One potential flaw in this approach: antibodies are created by stochastic processes of recombination and somatic hypermutation, with an estimated diversity of greater than 1012 (Boyd et al. 2009). If protective immunity occurs through different mechanisms of recognition or are created by different immunological processes, then B-cell ontogeny strategies based on “re-eliciting” similar antibodies in the general population may flounder.

The identification of multidonor antibodies, with the same mechanism of recognition and the same B-cell development pathway, however, raises hope for B-cell ontogeny strategies (Scheid et al. 2011; Wu et al. 2011; Zhou et al. 2013; Jackson et al. 2014; Truck et al. 2015). Such reproducible, “convergent,” or “public” clonal types have been observed against a number of different pathogens, and—for influenza A virus—the most well-known example involves HA-stem directed antibodies derived from the VH1-69 germline gene (Throsby et al. 2008; Ekiert et al. 2009; Sui et al. 2009; Kashyap et al. 2010). These VH1-69-derived antibodies, however, generally neutralize only group 1 subtypes of influenza A (Dreyfus et al. 2012), and it has not been clear how to induce greater neutralization breadth.

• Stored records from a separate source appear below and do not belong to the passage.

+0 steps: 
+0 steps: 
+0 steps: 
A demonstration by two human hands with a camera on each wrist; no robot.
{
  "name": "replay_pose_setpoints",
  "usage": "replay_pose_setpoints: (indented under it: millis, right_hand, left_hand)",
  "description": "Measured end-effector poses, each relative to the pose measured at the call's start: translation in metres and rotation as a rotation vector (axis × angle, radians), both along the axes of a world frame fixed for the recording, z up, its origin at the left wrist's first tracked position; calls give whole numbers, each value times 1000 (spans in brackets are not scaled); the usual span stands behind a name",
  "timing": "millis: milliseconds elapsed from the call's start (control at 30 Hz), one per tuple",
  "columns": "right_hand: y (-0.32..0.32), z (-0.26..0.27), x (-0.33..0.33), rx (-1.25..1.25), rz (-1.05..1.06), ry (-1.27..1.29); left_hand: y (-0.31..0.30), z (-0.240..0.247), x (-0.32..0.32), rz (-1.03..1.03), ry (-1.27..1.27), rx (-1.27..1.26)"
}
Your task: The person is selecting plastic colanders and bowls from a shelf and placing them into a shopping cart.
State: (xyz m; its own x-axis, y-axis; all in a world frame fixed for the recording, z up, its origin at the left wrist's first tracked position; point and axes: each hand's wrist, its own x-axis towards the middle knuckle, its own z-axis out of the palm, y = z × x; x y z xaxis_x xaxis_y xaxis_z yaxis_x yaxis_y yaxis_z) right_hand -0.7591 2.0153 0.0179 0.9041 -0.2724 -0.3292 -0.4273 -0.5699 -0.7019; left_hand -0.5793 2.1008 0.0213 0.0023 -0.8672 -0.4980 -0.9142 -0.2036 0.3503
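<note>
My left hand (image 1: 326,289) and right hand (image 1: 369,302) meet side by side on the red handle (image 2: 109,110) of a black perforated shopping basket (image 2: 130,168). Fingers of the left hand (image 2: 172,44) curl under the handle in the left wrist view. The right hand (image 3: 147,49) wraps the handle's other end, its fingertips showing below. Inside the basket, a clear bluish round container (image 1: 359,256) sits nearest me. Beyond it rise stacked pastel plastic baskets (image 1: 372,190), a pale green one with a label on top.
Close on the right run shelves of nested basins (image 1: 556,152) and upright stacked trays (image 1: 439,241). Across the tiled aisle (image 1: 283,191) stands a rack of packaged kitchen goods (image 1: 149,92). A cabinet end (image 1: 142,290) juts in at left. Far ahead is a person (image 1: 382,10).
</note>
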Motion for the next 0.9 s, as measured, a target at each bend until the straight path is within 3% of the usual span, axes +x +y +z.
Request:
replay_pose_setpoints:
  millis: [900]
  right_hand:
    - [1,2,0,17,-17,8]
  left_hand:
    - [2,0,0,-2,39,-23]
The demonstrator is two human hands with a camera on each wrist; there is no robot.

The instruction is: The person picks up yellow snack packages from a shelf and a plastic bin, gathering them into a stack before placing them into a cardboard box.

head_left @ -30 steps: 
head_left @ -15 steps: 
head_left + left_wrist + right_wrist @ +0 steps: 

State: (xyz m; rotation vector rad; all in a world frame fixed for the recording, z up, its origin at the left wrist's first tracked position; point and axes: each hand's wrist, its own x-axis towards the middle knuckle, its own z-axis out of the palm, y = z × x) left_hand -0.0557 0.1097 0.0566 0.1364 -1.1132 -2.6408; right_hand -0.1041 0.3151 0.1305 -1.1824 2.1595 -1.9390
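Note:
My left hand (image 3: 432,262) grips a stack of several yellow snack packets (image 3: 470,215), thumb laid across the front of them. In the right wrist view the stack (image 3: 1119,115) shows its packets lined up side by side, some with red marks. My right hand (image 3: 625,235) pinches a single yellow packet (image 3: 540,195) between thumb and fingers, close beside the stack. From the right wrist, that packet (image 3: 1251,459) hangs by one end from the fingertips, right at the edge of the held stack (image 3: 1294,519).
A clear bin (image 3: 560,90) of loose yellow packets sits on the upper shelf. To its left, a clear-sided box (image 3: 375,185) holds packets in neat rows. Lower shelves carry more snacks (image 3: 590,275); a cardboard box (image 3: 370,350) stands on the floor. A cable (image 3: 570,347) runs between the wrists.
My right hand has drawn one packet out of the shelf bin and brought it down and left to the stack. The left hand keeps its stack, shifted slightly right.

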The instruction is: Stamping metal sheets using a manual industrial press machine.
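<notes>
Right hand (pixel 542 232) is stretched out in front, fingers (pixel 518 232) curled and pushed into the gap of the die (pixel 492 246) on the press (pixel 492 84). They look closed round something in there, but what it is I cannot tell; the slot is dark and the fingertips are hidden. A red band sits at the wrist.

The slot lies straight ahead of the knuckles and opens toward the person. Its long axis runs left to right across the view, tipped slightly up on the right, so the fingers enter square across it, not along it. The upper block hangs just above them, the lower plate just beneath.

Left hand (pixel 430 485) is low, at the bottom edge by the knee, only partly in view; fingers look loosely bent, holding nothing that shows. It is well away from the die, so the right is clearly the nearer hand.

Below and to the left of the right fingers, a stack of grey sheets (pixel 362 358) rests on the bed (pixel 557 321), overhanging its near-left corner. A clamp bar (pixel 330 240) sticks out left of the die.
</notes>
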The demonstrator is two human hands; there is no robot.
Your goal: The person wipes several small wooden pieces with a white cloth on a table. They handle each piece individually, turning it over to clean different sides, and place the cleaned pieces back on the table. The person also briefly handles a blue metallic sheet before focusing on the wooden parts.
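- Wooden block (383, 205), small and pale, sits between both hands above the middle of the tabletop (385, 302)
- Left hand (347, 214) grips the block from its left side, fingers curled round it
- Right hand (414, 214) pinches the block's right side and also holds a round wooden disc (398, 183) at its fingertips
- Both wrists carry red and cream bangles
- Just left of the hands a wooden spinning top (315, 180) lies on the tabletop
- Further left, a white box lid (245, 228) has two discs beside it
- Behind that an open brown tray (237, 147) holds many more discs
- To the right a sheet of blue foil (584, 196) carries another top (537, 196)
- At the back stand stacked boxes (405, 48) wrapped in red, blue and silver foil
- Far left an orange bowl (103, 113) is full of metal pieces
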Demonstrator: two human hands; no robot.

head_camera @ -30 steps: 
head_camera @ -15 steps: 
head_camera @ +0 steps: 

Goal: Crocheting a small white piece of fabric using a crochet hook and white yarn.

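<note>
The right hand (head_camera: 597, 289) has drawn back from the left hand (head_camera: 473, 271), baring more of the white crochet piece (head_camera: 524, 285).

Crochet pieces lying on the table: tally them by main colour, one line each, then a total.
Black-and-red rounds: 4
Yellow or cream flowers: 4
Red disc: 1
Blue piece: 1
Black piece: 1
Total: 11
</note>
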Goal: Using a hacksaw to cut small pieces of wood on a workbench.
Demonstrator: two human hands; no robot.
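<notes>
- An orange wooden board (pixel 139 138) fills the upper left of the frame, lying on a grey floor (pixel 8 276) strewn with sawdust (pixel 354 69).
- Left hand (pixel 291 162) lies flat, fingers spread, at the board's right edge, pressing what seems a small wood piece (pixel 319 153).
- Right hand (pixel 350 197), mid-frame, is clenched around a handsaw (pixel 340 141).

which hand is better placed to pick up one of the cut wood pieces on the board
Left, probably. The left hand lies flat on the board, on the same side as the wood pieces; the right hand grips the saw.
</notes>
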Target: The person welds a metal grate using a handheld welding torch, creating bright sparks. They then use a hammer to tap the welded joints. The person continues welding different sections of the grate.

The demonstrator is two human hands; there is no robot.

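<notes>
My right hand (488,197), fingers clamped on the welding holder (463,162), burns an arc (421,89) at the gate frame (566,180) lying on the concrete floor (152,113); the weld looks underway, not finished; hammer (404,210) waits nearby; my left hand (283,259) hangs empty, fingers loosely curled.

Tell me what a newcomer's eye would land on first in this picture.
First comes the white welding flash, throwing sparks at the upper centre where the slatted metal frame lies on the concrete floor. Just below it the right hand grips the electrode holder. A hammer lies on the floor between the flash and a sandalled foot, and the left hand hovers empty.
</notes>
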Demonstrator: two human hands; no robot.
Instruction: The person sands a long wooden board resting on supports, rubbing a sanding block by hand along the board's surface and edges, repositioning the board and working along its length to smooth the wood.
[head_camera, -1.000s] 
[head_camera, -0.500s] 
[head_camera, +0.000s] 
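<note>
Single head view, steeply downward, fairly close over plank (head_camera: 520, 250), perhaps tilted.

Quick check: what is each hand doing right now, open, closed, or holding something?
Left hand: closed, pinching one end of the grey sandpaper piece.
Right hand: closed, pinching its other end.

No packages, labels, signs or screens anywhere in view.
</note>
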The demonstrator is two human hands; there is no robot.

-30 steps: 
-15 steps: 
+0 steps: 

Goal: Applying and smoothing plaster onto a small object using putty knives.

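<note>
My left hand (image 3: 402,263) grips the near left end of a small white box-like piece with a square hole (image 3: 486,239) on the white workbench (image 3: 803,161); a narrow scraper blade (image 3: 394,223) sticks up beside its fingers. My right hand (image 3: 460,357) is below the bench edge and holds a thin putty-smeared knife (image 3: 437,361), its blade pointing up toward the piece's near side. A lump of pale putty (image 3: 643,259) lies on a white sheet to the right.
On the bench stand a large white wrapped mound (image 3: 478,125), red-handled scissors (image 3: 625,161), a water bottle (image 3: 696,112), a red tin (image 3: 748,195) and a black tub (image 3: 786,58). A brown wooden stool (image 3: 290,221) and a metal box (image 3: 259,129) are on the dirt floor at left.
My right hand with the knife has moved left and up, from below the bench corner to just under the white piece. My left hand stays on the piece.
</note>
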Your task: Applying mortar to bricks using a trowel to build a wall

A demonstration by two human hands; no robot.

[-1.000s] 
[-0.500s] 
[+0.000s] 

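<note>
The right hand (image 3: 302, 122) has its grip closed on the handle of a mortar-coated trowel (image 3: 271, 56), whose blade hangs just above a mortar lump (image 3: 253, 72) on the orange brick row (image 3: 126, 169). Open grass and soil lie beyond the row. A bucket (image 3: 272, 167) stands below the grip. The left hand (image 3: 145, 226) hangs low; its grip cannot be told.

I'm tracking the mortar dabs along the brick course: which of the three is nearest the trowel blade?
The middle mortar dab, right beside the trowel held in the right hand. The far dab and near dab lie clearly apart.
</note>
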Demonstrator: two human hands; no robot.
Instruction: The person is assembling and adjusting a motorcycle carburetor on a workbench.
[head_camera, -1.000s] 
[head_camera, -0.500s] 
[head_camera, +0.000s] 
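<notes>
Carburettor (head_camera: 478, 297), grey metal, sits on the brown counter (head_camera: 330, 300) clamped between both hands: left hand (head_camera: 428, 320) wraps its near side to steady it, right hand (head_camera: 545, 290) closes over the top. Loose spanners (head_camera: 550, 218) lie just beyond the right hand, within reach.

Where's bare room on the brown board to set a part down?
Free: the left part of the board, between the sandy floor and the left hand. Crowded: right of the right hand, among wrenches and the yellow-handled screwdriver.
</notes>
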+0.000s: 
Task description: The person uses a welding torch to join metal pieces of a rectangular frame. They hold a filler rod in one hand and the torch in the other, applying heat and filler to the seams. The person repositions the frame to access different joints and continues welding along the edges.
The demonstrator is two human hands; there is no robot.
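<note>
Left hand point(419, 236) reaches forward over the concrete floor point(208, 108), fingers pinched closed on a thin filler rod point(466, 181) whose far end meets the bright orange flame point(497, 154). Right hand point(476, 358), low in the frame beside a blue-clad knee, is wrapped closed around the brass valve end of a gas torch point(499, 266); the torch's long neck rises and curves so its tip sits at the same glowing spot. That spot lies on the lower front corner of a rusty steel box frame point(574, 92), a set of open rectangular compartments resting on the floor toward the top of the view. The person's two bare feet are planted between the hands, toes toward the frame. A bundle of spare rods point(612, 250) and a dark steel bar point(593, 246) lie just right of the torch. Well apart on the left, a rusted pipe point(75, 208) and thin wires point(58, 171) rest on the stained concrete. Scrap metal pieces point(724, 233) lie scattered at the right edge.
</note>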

In examining cross-reactive B cells from a vaccine trial (VRC 310) involving immunizations with a divergent H5 strain of influenza A (Ledgerwood et al. 2011, 2013), however, we identified three multidonor classes of antibodies capable of neutralizing diverse strains of influenza A from both group 1 and group 2 subtypes (Fig. 2A) (Joyce et al. 2016a). Two of these multidonor classes, one derived from the VH6-1 germline gene with a D3-3 recombination and a second from the VH1-18 germline gene with a (Q-x-x-V) motif appeared to be substantially induced by both seasonal and divergent H5 immunization (Joyce et al. 2016a). Antibodies from both of these multidonor classes recognize overlapping epitopes in the conserved HA stem, thereby enabling structure-based strategies involving stem-only immunogens (Impagliazzo et al. 2015; Yassine et al. 2015), chimeric immunogens (Krammer et al. 2015), or immunization with diverse HAs (Ledgerwood et al. 2011). Notably, the VRC 310 regimen appeared to increase the frequency of the VH1-18 (Q-x-x-V) class by over 1000-fold. B-cell ontogeny-based immunogens—specific for the VH6-1 + D3-3 germline or the VH1-18 (Q-x-x-V) germline—may induce even higher frequencies, as has been shown for VRC01-class antibodies with knockin mice (Dosenovic et al. 2015; Jardine et al. 2015). Potential solutions to the universal vaccine can thus be found at select B-cell ontogenies in multiple donors (Fig. 2B). Overall, the identification and quantification of multidonor flu antibodies, coupled with structure-based strategies of germline priming, provides an exciting approach to developing a universal influenza A vaccine.

Figure 2.

Figure 2.

Open in a new tab

A B-cell ontogeny-based paradigm for vaccine development. (A) Reproducible antibodies, observed in multiple donors, represent vaccine solutions potentially available to the general population. Three multidonor classes of antibody (purple, orange, and green) were identified in subjects from the VRC 310 trial, which involved immunization with a diverse H5 influenza strain. Bioinformatics-delineated sequencing signatures allowed for the quantification of transcripts corresponding to these signatures, which should aid in the class-guided elicitation of these antibodies. (Panel from Joyce et al. 2016a; adapted, with permission, from Elsevier © 2016.) (B) Schematic of five humans with reproducible classes of broadly neutralizing antibodies, as represented by purple, orange, and green lines.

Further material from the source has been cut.